He missed his kids. Little Davy who wanted to be a Detective like his dad. Little Sookie the jolly little June bug who was having trouble learning to read. Little Okefenokee who could play Wagner on the pennywhistle. Not-so-Little Lilo who could count to leventy-leven on her thumbs. Lovable little scallywags. He should take them all something. Something better than a last-minute box of Smarties from the Duty Free on his way home.

He shut the wardrobe and opened the minibar. The Toblerone was exorbitant and calorific, but no one was counting. He pushed the bar out of the cardboard wrapper with his forefinger, peeled away the silver foil, snapped off three blocks and put them in his mouth. They were cold. He pressed them against his palate with his tongue. Swiss design. Very odd, he thought. Like eating the spine of a chocolate mammal.

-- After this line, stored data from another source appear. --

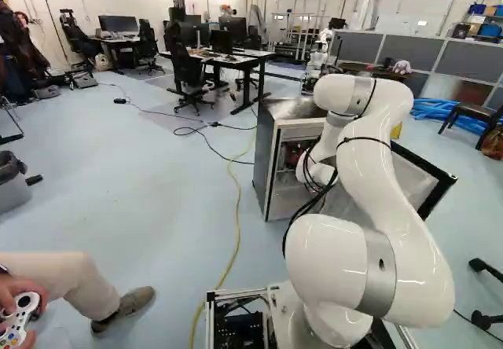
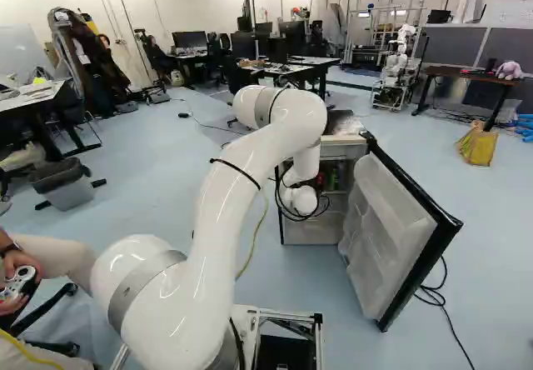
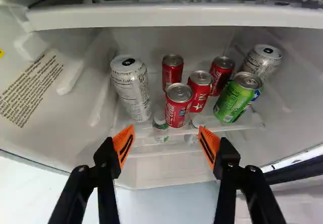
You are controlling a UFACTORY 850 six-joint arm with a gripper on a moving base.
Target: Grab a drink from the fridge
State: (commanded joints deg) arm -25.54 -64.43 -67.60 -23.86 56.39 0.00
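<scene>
I have the arm [image 2: 283, 128] reaching into the open fridge [image 1: 267, 160], and its wrist sits in the doorway in both base views. The gripper [image 3: 166, 129] is spread wide with nothing between its pads, and its orange fingertips [image 3: 124, 142] point in toward the shelf [image 3: 242, 121]. The drinks are standing on that shelf, ahead of my fingers and apart from them. Closest to the line between the fingers is the front red can [image 3: 178, 108]; a second red can [image 3: 200, 90] stands just beside it, a little farther in. The rear red can [image 3: 172, 72] is behind the front one, and another slim red can [image 3: 220, 76] is behind the green can [image 3: 234, 99]. The tall white can [image 3: 132, 90] stands at one end of the group, and the silver can [image 3: 261, 61] is deeper in at the other end, behind the green one. Below the shelf I can make out more containers, but not well enough to say what they are. The fridge door [image 2: 391, 228] hangs open at the right of the fridge in the right base view. Well beyond it I see another robot [image 2: 400, 62], and a yellow cable [image 1: 238, 196] runs along the floor [image 1: 157, 176].
</scene>
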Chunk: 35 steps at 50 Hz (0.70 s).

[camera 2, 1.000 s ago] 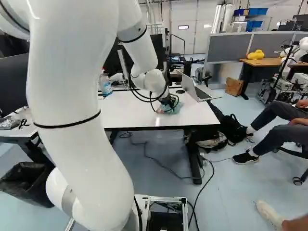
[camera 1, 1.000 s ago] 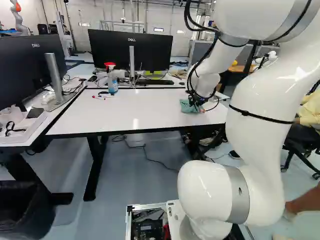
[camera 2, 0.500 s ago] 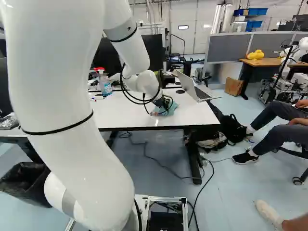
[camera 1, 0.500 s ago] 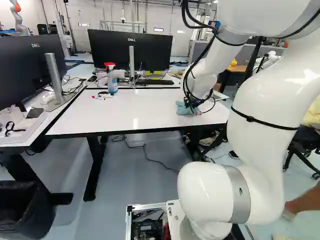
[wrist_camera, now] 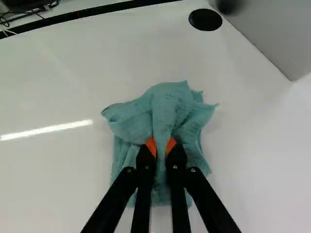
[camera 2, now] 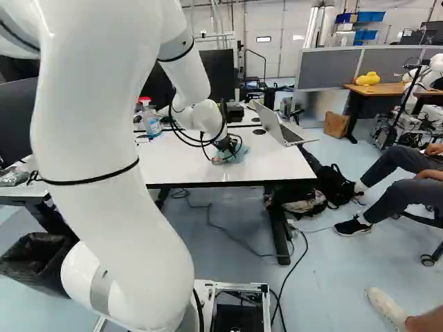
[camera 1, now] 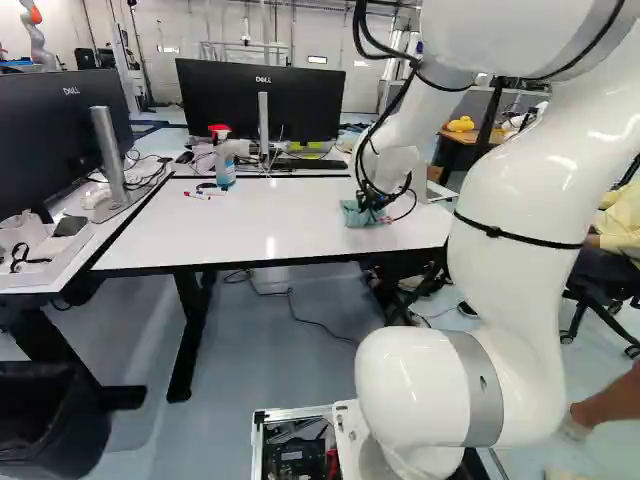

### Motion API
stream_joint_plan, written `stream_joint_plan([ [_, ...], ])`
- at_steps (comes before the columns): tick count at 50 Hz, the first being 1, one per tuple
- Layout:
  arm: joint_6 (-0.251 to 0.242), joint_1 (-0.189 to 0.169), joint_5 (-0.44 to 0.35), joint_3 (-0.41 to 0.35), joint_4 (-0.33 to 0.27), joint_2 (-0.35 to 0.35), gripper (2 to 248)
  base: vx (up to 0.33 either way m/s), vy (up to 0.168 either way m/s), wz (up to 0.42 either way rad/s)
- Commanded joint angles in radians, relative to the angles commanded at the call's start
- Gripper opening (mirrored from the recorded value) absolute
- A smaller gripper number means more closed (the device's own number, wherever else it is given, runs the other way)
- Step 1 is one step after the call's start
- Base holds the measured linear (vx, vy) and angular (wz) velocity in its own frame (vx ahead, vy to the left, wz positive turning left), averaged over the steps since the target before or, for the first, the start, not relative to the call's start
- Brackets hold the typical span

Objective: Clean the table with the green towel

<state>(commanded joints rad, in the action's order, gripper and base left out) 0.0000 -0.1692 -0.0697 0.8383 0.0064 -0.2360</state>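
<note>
In the left base view the gripper [camera 1: 372, 203] is low over the right part of the white table [camera 1: 270, 225], at the green towel [camera 1: 355, 214]. The wrist view shows the gripper [wrist_camera: 162, 148] shut on a raised fold of the towel [wrist_camera: 167, 109], one orange pad on each side. The rest of the cloth spreads crumpled around the fingertips, lying on the white surface. In the right base view the towel [camera 2: 234, 155] partly shows beside the fingers.
A spray bottle [camera 1: 224, 160] and markers [camera 1: 203, 193] are on the table's far left part. Behind stand a monitor [camera 1: 262, 100] and a keyboard [camera 1: 310, 164]. An open laptop [camera 2: 282, 128] is at the table's right. A person sits at the right.
The arm has moved the gripper leftward over the table in the left base view, with the towel moving along in its grip. The base has not moved.
</note>
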Motion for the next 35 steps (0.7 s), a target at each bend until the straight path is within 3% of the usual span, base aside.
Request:
stream_joint_plan([
  [17, 0.0, 0.002, 0.0, 0.088, 0.0, -0.074, 40, 0.0, 0.0, 0.0],
  [35, 0.0, -0.033, 0.0, 0.125, 0.0, -0.103, 40, 0.0, 0.0, 0.0],
])
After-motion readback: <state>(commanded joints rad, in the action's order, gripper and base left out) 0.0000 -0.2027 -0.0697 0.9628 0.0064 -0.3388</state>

A bittersweet prospect: Joseph Blumenfeld, Morbidly Obese Detective. Confined to bed in his spongebobbed room, conducting his business from a wireless bellytop nested in the flab, sausage fingers flying. Cut off from the hurly-burly and therefore even better suited to being a Detective. Strange to say. He pushed another five vertebrae into his mouth. He could pile on the pounds. There was still time, if he put his mouth to it.

Many things had been sent to try a Detective over the years: opium addiction, alcoholism, blindness, Catholicism, melancholia, loss of limb, obsessive compulsion, motion sickness, hydrophobia, lycanthropy, lack of stature, tone deafness. No burden was so great it could not be turned to account. Who was he to complain about a mild case of panic disorder, high cholesterol levels and subcutaneous acne? No one’s feet are exactly the same size.

The world was his oyster. And yet there were many kinds of Detective he would never be. He would never be a terribly black Detective, no matter how hard he practised. He would not even be a convincing African Detective. Not that the idea appealed much. People asked too many questions, there were too many forms to complete. Better to be a Detective of the World. Of Detective World.

Chances of being a lady Detective were nearly zero. No ma’am, he would never be such. Disadvantaged Detective? Zero. Persecuted Detective? Less than. He would not flee atrocities or overcome obstacles. Not really. He would never be a lesbian Muslim Detective of Turkish origins. Not in a month of Sundays. Resident in Kreuzberg. No ways. With one eye. Fuck that. Mother with Alzheimer’s. What’s the matter with you?

It was sad. But lodged in that sad, like a slug in a gut, was a lump of joy. A wingnut in a sausage roll? There was comfort in the narrowing of possibility and there was freedom in restraint. He would never be a retired prize-winning jockey Detective, bones were too big. But it was not too late for riding lessons, if he could overcome his hippophobia.

Shit, shave and shampoo, as they say in the service. Let’s do it! Chop chop. Before he stepped into the cubicle, he hung his linen jacket on the towel rail. When – if – he hit the Meet and Greet later, he would be professionally crumpled or not at all. De Lange: Never trust a Detective with creases in his pants and none in his jacket. Damn straight.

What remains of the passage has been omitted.